Bonuses boost your weighted average. That is where folks mess up. They are so scared of losing an A that they skips hard classes altogether. This not only impacts their class rank but also their college chances, this can sometimes be worse than if they would of just gotten a B in a tough course.

Cumulative GPAs can be another headache: Students don’t understand that they’re being combined over semesters. You might get an “A” this term; but then what? You has to combine all those new points with all the ones you’ve already earned. The site on the page lets you plug in past GPA and credits, and tells you what your GPA will look like if this semester is added to your mix.

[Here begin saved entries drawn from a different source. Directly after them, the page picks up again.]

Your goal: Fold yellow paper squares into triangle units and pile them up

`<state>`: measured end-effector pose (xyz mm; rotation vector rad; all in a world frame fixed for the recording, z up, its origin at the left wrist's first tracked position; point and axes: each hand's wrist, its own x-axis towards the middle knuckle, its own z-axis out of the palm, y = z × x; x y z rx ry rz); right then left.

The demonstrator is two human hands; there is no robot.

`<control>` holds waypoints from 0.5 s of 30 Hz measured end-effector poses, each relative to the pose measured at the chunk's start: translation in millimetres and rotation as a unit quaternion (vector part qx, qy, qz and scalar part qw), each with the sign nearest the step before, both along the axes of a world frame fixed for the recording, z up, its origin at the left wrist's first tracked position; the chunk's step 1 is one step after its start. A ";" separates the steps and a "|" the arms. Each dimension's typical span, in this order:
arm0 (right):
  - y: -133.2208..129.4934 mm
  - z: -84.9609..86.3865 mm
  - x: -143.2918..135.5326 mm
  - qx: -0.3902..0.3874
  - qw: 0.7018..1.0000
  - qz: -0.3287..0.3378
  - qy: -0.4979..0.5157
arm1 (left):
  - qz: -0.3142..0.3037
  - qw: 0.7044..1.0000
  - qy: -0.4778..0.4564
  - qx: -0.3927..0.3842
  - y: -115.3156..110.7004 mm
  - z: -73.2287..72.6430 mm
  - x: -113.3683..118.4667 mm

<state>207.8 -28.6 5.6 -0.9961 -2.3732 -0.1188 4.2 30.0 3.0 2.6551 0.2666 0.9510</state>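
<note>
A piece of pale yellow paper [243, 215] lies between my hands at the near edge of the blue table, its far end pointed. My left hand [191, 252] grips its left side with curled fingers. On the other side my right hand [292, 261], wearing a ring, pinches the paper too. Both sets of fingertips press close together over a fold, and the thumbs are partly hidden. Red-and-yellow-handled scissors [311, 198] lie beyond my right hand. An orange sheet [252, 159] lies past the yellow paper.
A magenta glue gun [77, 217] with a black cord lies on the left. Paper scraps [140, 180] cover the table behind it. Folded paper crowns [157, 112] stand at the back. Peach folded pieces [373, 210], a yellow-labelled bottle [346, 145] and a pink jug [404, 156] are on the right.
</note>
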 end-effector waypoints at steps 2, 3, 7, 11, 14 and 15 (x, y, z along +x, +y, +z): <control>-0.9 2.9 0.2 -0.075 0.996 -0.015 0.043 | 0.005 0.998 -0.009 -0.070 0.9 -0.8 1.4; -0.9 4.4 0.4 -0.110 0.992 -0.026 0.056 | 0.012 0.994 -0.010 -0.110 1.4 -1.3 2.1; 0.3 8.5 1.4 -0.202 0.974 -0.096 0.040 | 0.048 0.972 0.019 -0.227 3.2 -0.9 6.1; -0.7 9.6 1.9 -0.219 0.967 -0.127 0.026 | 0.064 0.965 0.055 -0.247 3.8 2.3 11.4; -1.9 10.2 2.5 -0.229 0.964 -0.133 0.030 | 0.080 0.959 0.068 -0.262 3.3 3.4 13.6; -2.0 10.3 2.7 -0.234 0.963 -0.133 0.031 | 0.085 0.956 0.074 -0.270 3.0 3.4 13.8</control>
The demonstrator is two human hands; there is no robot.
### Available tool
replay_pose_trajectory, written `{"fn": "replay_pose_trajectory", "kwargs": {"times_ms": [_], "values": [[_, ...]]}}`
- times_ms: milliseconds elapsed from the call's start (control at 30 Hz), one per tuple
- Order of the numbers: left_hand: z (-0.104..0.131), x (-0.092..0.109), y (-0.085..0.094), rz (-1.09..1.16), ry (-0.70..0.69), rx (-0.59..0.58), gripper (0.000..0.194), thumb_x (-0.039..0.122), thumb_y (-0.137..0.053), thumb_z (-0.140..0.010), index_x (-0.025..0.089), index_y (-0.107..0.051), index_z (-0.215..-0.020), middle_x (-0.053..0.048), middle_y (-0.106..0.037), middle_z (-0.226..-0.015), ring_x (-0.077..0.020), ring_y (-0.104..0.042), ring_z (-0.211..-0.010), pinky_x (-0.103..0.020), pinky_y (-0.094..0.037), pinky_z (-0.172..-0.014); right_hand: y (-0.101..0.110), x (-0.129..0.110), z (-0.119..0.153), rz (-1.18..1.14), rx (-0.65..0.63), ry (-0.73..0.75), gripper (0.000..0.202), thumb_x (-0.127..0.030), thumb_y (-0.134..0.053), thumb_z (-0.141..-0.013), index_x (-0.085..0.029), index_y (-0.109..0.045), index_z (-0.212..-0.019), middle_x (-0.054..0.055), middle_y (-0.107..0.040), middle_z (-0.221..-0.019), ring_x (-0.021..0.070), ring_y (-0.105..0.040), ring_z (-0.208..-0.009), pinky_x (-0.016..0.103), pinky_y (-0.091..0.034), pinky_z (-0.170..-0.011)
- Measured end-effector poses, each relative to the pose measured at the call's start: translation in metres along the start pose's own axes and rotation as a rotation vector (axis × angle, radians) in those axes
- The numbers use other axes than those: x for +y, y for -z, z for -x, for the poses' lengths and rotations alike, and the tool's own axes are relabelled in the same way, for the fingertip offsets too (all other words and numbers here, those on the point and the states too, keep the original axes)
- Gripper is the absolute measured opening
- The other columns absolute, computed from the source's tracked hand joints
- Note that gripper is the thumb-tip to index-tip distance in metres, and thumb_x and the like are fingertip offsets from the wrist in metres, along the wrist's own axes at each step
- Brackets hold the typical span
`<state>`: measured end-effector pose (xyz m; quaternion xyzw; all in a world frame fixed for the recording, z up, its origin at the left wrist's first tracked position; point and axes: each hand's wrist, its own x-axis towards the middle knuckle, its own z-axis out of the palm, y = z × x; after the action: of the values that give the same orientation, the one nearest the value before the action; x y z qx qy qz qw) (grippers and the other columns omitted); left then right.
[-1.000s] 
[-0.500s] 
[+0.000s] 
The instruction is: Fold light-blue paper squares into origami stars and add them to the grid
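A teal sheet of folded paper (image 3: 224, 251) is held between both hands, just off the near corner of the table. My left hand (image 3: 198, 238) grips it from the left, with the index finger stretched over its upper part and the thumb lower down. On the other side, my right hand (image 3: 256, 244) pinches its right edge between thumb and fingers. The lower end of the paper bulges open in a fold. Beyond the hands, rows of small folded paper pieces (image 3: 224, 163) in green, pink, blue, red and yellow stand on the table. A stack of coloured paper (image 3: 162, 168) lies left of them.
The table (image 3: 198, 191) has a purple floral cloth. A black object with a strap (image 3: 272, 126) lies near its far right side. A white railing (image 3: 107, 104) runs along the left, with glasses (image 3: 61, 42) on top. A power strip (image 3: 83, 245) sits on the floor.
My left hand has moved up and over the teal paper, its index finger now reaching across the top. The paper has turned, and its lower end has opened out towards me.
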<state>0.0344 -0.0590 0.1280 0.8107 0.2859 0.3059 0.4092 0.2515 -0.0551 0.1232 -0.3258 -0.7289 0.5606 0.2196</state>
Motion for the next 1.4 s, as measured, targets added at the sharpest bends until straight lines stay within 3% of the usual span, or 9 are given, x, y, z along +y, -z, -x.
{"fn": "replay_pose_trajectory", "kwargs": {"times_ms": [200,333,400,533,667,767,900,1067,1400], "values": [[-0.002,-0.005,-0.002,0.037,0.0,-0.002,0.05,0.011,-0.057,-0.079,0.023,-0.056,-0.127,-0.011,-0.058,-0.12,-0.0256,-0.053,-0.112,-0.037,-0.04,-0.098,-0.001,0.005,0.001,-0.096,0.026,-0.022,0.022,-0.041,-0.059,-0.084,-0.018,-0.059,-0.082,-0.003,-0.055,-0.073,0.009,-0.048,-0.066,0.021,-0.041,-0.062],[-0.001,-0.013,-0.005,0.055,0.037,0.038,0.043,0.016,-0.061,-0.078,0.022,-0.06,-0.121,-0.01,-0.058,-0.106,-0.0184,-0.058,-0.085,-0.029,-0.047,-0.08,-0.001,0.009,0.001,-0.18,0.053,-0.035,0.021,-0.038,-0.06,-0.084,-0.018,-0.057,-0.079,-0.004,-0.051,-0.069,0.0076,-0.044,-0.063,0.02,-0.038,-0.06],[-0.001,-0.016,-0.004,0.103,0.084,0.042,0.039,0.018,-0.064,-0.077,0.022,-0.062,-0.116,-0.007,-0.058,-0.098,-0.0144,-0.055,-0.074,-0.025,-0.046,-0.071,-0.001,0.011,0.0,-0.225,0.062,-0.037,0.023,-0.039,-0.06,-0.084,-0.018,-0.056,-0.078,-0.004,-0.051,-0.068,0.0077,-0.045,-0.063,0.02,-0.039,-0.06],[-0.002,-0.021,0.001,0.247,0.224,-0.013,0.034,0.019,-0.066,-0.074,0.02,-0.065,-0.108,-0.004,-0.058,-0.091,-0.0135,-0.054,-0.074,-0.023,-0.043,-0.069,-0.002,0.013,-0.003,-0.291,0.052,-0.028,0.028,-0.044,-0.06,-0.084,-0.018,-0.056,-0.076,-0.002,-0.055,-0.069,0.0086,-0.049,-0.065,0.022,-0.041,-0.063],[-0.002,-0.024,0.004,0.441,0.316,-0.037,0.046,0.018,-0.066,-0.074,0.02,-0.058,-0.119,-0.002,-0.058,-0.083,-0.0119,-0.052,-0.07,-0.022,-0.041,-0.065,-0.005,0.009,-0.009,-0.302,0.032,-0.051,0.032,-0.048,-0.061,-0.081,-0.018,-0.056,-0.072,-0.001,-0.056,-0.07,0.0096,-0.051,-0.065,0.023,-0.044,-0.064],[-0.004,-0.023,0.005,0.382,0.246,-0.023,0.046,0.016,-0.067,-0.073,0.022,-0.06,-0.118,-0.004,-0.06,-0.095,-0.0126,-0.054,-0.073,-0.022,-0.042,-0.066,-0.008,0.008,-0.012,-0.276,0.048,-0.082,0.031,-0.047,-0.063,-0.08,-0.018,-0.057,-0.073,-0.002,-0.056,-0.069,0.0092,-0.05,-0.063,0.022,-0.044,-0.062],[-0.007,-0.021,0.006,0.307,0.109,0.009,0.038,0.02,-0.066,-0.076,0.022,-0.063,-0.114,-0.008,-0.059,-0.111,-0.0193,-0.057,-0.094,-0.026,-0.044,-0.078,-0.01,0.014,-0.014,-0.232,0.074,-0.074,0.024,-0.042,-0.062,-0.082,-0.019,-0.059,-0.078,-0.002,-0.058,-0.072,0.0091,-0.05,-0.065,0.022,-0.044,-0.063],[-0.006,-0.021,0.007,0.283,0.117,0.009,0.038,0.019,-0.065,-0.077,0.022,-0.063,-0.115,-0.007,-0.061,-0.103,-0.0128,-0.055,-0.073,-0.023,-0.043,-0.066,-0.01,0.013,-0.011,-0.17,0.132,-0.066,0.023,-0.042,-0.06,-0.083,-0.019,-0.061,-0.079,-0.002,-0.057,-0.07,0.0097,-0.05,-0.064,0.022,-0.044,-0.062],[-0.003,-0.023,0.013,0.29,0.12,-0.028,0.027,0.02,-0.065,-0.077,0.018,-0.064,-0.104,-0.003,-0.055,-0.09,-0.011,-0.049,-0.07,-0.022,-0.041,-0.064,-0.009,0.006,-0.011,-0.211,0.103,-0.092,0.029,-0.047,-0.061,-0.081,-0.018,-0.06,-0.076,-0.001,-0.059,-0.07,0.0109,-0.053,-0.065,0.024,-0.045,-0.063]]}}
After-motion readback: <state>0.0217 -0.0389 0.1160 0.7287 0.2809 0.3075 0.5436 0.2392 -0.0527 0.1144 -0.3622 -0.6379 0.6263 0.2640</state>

Why do early grades stick? Because this mixing explains it: Say you take B’s throughout freshman year. That’ll drag down your average for years, because those B credit get mixed into your denominator permanently. They’ll never go away. It’s far more difficult (math-wise) to pull up a big denominator once it exists than it is to start from scratch with a clean slate.

The key here is that we’re planning around these points, not responding to our report card. Have a goal of a 4.0+ GPA? Work backwards and determine exactly how many credits at each grade level you must now get in order to achieve this. It shifts your worry from “I should do better” to “I can still make up for my previous C’s with X number of A-weighted class.” And the table on the page provides the point values in clear terms, you don’t have to do your own multiplication every time you wonder how an Honors B stacks up against a Regular A.

At its core, GPA isn’t only about being smart: it’s also about making choices and staying consistent with them. Do colleges want students who scored 100% on easy classes or students who work hard in challenging classes while still achieving a respectable grade? By using the proper tools to view both the weighted and unweighted numbers, you can see the full picture. This allows you to make educated decisions about which courses to take every semester without guesswork.

Will all this work realy be worth it? You’ll know exactly how each class will contribute to your overall standing, allowing you to strategically balance out your load. This transparency makes a stressful number more like a real plan for your academic future.